Au cinquième et dernier chapitre de cette partie, « Une nouvelle approche de la question kurde en Turquie », Emad Youssef Qaddoura se penche sur la nouvelle politique adoptée par la Turquie à l’égard des Kurdes depuis que le gouvernement turc a cessé de négocier avec le PKK en 2015 à cause de la reprise de la guerre. Une telle politique consiste à :
- ancrer l’idée de l’absence d’un interlocuteur kurde sérieux pour parvenir à une solution concrète
- s’engager dans une confrontation militaire totale avec le PKK
- affaiblir le Parti démocratique des peuples
- établir des contacts avec d’autres mouvements et partis kurdes
- consolider l’influence des conservateurs kurdes.
Appréhensions culturelles
La troisième et dernière partie, intitulée « Appréhensions culturelles dans les relations arabo-kurdes », est divisée en deux chapitres.

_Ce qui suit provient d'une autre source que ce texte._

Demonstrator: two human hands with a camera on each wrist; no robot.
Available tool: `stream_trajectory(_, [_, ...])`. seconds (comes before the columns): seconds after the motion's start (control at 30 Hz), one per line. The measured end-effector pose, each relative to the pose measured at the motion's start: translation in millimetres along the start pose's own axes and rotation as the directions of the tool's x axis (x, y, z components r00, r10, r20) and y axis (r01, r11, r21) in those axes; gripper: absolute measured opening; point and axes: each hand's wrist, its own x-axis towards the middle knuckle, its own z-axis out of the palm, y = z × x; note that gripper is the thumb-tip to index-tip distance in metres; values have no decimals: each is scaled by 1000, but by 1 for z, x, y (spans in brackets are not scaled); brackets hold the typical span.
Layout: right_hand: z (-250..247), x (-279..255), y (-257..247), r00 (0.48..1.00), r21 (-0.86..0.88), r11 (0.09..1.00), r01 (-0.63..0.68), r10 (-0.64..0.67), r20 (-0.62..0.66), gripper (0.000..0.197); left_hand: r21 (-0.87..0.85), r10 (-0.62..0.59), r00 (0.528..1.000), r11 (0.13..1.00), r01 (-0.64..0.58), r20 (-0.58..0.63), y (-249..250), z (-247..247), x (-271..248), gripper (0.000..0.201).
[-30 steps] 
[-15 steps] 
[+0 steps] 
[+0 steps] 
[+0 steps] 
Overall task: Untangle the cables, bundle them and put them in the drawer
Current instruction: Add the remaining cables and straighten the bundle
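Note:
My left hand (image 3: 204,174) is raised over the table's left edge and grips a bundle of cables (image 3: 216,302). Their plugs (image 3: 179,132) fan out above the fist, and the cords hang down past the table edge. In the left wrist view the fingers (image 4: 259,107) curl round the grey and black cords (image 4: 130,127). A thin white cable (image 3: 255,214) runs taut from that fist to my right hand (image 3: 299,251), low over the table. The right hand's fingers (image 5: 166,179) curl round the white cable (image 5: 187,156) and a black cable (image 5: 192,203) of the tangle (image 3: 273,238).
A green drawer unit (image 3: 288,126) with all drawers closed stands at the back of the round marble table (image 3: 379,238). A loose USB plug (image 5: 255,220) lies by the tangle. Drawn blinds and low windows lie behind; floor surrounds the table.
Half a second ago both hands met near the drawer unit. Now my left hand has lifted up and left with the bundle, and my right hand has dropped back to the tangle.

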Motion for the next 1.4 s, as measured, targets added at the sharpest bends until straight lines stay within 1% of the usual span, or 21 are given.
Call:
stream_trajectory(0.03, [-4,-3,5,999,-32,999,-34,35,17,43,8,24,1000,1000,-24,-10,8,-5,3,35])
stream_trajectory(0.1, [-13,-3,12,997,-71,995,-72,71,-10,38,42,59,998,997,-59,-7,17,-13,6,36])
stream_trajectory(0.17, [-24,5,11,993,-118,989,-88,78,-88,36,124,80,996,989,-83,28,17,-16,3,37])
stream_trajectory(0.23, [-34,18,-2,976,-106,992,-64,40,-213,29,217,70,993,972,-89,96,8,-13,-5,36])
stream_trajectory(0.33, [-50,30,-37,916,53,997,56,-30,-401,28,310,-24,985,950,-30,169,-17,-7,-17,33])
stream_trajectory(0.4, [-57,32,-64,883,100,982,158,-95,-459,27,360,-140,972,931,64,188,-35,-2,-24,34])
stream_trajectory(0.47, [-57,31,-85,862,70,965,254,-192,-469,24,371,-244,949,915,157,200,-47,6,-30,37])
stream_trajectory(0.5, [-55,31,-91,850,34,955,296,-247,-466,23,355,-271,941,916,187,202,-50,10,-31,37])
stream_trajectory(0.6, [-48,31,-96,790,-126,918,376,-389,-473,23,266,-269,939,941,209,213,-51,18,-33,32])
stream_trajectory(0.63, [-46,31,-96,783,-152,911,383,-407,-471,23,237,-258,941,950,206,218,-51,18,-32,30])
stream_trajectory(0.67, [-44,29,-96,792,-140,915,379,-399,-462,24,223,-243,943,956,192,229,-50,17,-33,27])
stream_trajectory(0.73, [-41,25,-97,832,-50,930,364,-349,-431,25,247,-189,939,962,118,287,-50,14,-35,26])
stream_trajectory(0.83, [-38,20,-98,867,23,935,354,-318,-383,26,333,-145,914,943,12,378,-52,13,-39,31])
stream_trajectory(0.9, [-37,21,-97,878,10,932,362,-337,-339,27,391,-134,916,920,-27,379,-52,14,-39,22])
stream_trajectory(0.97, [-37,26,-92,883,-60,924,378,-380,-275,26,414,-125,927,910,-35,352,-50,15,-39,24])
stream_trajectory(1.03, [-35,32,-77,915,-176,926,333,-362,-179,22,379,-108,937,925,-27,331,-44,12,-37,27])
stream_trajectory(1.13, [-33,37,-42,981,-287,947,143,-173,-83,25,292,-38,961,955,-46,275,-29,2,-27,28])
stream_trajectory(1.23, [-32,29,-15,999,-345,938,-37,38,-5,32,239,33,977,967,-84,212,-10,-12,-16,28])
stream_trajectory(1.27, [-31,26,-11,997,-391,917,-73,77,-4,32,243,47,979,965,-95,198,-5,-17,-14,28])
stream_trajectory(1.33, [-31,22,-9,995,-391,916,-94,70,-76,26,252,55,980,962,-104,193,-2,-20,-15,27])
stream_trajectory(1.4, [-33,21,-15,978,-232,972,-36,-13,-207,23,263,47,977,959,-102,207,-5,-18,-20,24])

Au premier chapitre, « L’angoisse existentielle kurde dans la poésie arabe : poétique de l’aliénation et de la colonisation chez Sahrourdi et Salim Barakat », Shaho Saïd étudie sous un angle sémiotique l’expérience de deux poètes kurdes de deux époques différentes, l’un du XIIe siècle – Aboul-Foutouh Shihab al-Din Sahrourdi –, l’autre contemporain – Salim Barakat –, qui tous deux ont écrit en arabe et fait l’expérience de l’exil.
Au second et dernier chapitre, « L’image des Kurdes en Irak à travers les sites internet des chaînes d’information arabes : une étude analytique d’aljazeera.net et alarabiya.net », Ibrahim Saïd Fathallah et Ibtisam Ismaïl Qader examinent le contenu de ces deux sites pour comprendre la manière dont les médias présentent les sociétés kurdes aux citoyens arabes. Réalisée en 2016, l’étude montre que les deux chaînes se concentrent globalement sur les problèmes sécuritaires, politiques et économiques des Kurdes, mais qu’Al-Jazeera met plus l’accent que sa concurrente sur les dissensions qui sont apparues entre les peshmergas et les forces irakiennes présentes sur le terrain pour combattre Daech, et sur leur choix de ne pas se soumettre aux ordres du gouvernement unifié du Kurdistan.